Levine relates a story from 1994 when they had met with the minister of agriculture in Bhutan. At that time, Bhutanese exclusively grew red rice, a huge part of the local diet. However, since there was no lucrative market for the staple crop, the minister was considering importing rice from India and getting rid of several of the farms. The locals were resistant. When Lotus Foods offered them a global outlet, Bhutan was able to sustain its long tradition of growing red rice. “We kept the bio-diversity alive,” says Levine, and today, the Bhutanese red rice is the country’s only export to the US.

“It’s a win-win situation,” says Levine. “We feel good about our work.”

Levine and Lee had no idea 15 years ago that this is the work they would be doing. In fact, living in El Cerrito was completely by chance and maybe a little luck. Levine was teaching music at the University of Hartford and was offered a job at UC Berkeley. Knowing nothing about the Bay Area, Levine relied on her cousin who lived in the East Bay to find a place for her and Lee. Levin’s cousin found a house in El Cerrito that was being sold by a friend and told Levine to call about it immediately.

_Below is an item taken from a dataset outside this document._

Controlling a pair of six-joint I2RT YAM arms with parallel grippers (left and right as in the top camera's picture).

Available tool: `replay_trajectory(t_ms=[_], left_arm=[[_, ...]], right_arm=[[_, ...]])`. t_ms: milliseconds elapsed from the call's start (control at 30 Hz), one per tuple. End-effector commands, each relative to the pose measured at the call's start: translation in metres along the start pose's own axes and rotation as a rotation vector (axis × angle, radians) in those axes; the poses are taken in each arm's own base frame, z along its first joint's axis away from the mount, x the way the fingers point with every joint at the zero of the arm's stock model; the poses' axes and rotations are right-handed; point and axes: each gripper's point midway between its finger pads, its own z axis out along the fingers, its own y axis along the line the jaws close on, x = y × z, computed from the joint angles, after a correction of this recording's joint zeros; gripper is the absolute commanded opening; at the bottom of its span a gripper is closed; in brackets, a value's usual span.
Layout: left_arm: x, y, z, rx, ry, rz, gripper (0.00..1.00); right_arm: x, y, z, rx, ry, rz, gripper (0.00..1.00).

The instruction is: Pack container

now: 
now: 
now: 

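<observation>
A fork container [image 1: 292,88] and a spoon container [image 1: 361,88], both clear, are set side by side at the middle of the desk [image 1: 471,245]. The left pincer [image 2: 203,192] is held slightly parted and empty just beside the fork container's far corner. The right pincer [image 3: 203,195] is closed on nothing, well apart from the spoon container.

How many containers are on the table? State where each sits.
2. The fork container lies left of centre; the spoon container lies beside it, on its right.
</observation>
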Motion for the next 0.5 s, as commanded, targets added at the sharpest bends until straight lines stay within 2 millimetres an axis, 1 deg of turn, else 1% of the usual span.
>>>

“I had no idea where El Cerrito was, but I knew I needed a place to live. And my cousin loved the house,” says Levine. She called the owner from somewhere in Wisconsin on her cross-country drive to the West Coast, and bought the house.

A decision made on the whim turned out to be beneficial in the long run. Besides falling in love with the city, Levine says the location of El Cerrito for Lotus Foods is fateful. With such natural and specialty food stores like El Cerrito Natural Grocery, Berkeley Bowl and Whole Foods nearby, there are not only numerous outlets for their rice but also a lot of local support.

With this support and their established relationships, Lotus Foods is now taking a new step forward in their business. A new method of rice farming called System of Rice Intensification, pioneered by a Cornell professor, is transforming the way rice is being grown worldwide. According to a New York Times article in July, this new system requires less water and produces a higher yield of crops. Cornell University contacted Lotus Foods to offer an international market to farms that have implemented this new system.

“This is an opportunity to revolutionize the way rice is grown,” says Levine. She and Lee jumped at the chance and are currently in the works with Cornell and its partners in this new endeavor.

Meanwhile, the rest of the Lotus Food rice products are going strong in local and national markets. The clear jars that line the counters in Levine’s kitchen are for the rice lovers in them, and they are also the display of Lotus Food’s product line – brown rice from Bengal, red rice from Bhutan, black rice from China.

But whether it’s black or brown, there’s one thing that Levine can guarantee when they pick their rice for Lotus: “It’s gotta taste great.” And they can assure you that they do.